The inaugural season of TGL, the high-tech golf league co-founded by Tiger Woods and Rory McIlroy, was drawn from the first chapter of the tech startup playbook.
TGL was different. It was innovative and clumsy. It was agile and adaptable, but it also lacked an identity. But in the end, the simulator league built momentum and succeeded thanks to acquisitions from the best players in the worldallowing it to flourish.
If Season 1 was the introduction, then the second season of TGL, which is now two games old, has been all about evolution – about growing a unique idea into something that is fun and can appeal to the average golf fan and a new age viewer. Something that could be golf, but a version you can’t see anywhere else.
Like me wrote after the first game of this seasonkey to evolutionary growth TGL is looking to rest on its ability to branch out from traditional golf and embrace the high-tech, video game aspect of its DNA. This starts by inventing new holes that are more “Golden Tee” than Pebble Beach. Holes that ask the world’s best players to really show off their hitting ability by designing holes that break the traditional mold and lean into the virtual part of the sport.
“In Season 1, we wanted to make sure we didn’t shock too many people at once, so we kept it very traditional,” said Billy Horschel. “What you saw was just us hitting our shots. Now we have some of these extreme holes — video game holes — that people on social media have been talking about, what we’ve been talking about, just creating something really cool, unique holes that you can make in a tech sport like this.
“You’re going to see us hitting golf shots. You’re going to see us hit low pars, high pars, high pars. … I think everybody watching is going to enjoy a little bit of that, whether it’s traditional holes or these more radical style holes created through TGL.”
Golf, but not the kind you see on Sundays from January to August and into the fall.
Insert holes as Stinger, Cenote and Lone Pine, which appeared in the first two games of TGL and received good reviews.
Stinger is a par-4 that requires players to hit a low drive under a rock formation to reach the fairway. Another rock formation lurks along the night side of the hole (along with a water hazard) that players must hit with sweeping hooks if they find themselves out of line.
In the first two games, three of the four players who left the hole failed to get it under the rock formation. Xander Schauffele said the hole introduced “chaos” into New York Golf Club’s match with Atlanta Drive. Cam Young said the holes were “tougher.”
But that’s the point. Increase the difficulty level for the best in the world in a way that is impossible on our earthly plane and increase the fun.
“I don’t think they expected The Stinger to go this way, but I imagine it was pretty fun,” Schauffele said. “It was nice to see our teammate Cam hit a 50-yarder on a screen.
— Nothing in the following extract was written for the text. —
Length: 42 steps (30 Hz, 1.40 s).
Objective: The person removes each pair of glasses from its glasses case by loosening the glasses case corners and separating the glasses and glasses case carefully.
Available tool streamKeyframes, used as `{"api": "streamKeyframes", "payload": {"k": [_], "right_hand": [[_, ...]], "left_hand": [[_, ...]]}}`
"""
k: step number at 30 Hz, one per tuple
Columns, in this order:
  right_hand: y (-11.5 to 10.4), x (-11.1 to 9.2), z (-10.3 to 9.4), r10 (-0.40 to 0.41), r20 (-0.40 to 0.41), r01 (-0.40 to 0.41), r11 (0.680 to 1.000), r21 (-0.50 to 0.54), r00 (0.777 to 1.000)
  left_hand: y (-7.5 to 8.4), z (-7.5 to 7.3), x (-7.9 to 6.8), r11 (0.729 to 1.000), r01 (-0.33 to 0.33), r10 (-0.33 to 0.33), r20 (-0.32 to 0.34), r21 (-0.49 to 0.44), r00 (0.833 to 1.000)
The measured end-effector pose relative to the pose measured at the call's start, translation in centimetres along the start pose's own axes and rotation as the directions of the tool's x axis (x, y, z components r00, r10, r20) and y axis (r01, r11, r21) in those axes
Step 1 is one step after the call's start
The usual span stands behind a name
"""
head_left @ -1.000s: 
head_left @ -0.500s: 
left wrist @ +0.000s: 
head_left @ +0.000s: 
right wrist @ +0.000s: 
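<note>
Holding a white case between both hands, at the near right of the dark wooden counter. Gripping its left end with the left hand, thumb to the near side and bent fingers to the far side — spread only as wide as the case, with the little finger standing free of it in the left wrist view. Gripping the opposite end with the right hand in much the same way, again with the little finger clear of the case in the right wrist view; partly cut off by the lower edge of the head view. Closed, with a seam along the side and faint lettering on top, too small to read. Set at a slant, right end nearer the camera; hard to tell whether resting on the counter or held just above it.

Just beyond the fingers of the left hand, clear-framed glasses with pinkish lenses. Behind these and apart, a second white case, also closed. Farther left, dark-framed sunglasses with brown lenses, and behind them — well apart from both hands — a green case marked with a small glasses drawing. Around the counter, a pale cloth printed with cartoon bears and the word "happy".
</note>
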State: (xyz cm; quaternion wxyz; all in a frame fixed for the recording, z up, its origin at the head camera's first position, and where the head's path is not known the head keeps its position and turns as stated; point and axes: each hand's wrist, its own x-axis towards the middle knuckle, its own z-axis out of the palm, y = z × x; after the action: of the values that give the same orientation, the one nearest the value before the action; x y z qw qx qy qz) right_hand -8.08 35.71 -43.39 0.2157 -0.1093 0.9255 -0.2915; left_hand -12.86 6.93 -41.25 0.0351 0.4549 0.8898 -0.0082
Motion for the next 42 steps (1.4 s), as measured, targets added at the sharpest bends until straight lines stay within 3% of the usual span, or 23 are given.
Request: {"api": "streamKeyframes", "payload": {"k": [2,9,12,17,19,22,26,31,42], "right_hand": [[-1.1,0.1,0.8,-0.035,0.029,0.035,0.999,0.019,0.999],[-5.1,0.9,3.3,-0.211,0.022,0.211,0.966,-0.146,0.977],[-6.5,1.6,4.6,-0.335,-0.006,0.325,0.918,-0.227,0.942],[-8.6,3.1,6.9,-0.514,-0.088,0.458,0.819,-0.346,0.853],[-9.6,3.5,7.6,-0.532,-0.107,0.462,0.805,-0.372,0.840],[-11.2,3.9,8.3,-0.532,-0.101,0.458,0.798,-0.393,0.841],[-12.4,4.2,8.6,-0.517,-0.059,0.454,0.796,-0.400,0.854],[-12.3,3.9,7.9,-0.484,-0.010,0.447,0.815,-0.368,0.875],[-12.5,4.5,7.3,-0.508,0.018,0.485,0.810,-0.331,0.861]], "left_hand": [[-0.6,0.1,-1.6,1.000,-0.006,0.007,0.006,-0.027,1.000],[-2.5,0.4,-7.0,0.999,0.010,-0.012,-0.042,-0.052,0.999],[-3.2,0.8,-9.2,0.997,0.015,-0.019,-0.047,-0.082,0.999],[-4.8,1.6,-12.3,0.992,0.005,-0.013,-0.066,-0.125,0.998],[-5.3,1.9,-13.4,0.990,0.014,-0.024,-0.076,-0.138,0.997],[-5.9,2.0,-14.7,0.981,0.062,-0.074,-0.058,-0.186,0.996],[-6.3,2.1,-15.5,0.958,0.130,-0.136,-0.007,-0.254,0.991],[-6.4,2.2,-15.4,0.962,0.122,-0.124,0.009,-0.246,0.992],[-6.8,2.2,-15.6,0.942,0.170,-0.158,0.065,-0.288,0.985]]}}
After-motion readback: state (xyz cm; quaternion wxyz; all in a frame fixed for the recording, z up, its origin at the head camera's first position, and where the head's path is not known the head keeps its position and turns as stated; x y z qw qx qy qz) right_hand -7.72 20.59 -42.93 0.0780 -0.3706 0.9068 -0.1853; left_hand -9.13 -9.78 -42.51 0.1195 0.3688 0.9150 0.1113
It was pretty cool. I think it’s pretty cool. The tree in the middle of the hole, it’s kind of fun for us to shoot a certain way.”
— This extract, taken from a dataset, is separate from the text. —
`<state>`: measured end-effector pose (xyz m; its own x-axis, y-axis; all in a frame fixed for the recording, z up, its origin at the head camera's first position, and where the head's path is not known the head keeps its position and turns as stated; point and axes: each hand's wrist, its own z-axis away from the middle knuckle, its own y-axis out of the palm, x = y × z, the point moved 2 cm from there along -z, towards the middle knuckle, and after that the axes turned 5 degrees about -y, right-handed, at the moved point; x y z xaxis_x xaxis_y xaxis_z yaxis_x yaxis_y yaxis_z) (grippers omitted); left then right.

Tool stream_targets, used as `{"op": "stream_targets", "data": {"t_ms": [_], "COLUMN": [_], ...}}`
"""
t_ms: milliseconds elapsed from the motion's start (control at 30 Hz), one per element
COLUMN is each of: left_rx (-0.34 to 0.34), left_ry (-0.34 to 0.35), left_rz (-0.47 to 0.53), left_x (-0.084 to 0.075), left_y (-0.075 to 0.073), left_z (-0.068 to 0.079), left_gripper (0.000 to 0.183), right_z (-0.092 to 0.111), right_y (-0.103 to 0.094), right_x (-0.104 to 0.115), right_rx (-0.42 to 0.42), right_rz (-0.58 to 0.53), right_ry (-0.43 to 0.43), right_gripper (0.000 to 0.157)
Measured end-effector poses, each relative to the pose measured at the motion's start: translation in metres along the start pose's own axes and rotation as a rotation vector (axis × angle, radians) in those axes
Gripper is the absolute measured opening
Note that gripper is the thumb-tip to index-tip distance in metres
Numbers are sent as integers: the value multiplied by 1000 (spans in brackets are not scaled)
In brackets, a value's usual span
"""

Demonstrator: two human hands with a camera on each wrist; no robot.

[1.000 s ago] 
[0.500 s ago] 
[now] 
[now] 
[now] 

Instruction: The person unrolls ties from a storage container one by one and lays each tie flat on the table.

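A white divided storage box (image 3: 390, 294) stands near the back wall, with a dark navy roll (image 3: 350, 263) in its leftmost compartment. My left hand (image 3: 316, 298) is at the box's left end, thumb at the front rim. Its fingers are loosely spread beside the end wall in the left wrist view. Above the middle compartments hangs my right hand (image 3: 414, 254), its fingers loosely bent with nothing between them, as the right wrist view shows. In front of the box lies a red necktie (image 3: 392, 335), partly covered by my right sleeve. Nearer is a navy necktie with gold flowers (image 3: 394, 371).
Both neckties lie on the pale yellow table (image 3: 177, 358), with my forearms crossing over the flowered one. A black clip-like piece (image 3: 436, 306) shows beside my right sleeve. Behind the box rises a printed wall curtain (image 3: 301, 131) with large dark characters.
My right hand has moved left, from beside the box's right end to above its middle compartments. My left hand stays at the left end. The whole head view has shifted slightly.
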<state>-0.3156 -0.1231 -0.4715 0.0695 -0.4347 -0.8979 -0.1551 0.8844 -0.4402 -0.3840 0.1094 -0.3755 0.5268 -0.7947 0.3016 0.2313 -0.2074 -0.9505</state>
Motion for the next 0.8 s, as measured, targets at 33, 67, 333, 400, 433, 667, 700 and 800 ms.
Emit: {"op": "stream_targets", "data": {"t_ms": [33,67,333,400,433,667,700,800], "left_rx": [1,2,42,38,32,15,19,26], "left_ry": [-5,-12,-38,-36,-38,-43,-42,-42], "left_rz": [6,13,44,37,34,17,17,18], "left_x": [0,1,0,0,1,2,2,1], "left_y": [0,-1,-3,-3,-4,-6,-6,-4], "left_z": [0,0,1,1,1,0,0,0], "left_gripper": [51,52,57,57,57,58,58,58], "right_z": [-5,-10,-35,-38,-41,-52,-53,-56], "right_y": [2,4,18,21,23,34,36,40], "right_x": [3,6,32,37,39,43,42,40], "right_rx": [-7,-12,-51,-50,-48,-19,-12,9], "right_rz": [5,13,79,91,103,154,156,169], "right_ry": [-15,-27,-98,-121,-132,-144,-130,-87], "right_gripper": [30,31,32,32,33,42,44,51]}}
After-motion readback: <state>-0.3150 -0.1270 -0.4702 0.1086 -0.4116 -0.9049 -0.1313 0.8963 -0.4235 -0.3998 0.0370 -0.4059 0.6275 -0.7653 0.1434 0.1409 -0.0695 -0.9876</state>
TGL built a solid foundation in its inaugural season. It was a strange idea – one that still has some ironing to do – that has most of the world’s best players fully involved and enjoying a different kind of competition.
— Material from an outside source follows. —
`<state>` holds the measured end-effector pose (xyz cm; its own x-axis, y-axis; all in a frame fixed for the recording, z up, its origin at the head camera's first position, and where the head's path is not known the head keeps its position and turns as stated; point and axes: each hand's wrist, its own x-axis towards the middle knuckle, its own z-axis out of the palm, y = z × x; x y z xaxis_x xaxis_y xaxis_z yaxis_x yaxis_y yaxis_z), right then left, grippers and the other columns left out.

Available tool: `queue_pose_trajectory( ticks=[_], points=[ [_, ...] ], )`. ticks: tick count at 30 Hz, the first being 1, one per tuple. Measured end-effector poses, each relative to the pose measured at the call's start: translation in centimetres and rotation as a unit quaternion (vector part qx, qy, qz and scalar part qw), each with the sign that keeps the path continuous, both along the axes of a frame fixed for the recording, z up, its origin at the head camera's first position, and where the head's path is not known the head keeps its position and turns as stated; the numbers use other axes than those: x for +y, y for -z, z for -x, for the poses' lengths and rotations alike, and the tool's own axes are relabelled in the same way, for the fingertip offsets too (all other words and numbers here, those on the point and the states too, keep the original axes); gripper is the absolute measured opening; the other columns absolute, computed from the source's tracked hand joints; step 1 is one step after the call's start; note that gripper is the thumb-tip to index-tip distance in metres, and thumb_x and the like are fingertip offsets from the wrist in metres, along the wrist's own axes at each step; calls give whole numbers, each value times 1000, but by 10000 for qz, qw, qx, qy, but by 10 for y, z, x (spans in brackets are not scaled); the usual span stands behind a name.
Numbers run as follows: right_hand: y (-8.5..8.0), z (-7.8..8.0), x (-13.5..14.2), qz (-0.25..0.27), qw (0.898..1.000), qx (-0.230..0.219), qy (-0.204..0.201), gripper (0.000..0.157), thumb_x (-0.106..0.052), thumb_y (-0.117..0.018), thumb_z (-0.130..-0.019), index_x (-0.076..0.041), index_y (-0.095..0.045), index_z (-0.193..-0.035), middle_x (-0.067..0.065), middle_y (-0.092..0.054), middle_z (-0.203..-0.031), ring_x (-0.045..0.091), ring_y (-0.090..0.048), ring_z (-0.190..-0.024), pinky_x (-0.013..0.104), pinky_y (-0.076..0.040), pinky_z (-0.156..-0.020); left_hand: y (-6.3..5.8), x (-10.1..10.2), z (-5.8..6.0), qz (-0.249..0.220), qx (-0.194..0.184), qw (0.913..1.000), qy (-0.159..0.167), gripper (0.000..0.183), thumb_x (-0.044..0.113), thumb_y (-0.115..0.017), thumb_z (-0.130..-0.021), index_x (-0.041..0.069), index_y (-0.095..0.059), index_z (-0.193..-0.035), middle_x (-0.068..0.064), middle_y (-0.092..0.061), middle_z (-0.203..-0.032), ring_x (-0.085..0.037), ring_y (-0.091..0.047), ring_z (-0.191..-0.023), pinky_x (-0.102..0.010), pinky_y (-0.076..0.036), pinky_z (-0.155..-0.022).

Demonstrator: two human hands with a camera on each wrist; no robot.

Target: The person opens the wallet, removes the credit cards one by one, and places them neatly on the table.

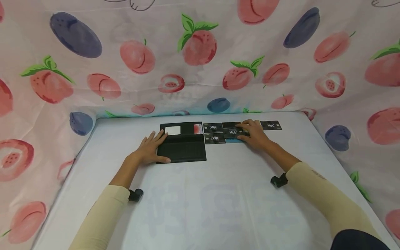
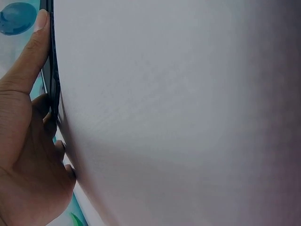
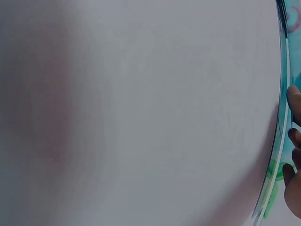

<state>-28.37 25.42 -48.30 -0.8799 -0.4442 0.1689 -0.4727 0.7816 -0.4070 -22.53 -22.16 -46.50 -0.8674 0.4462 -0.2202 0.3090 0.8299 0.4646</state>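
Note:
An open black wallet lies flat near the back of the table, with a white card and a red-and-white card in its upper half. My left hand rests on the wallet's left edge, fingers spread; the left wrist view shows the thumb along that edge. Right of the wallet, black "Vip" cards and a blue card lie in rows. My right hand pinches a black Vip card between thumb and fingers, over the other cards. Only fingertips and part of that hand show in the right wrist view.
Another black Vip card lies apart, right of my right hand. The white table stretches toward me. A fruit-print curtain stands behind the table's back edge and along both sides.

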Motion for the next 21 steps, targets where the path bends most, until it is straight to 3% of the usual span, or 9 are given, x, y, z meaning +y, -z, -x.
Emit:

But as Tiger and Rory’s high-tech golf league looks to the future, it should look to get more creative and take bigger swings with hole designs (and perhaps other aspects) that put the world’s best players in position to show their personalities as they take on a challenge they won’t see at Quail Hollow or the Riviera.
Chapter 2 of the tech resume book is: Always be innovative. Always stay one step ahead. Better to take a swing than play it safe. Think more before you consider retiring.
That’s the path TGL plans to take, which isn’t surprising given all the players involved — from Woods and McIlroy to billionaires like Arthur Blank and Steven Cohen to celebrities Steph Curry and Alexis Ohanian. This starts with more holes like the ones that have been a hit with fans and players to start Season 2.
“I think there’s definitely an opportunity to get creative,” McIlroy said Friday after Boston Common Golf’s win over Los Angeles Golf Club. “I think the Stinger hole has been a big hit so far. We’ve played two games so far and Michael (Thorbjornsen) is the first person to get it down and actually get it on the fairway.
“There are limits in the real world to what golf holes you can build. There are no limits to what we’re doing here.”
No-holds-barred golf is exactly where TGL needs to go.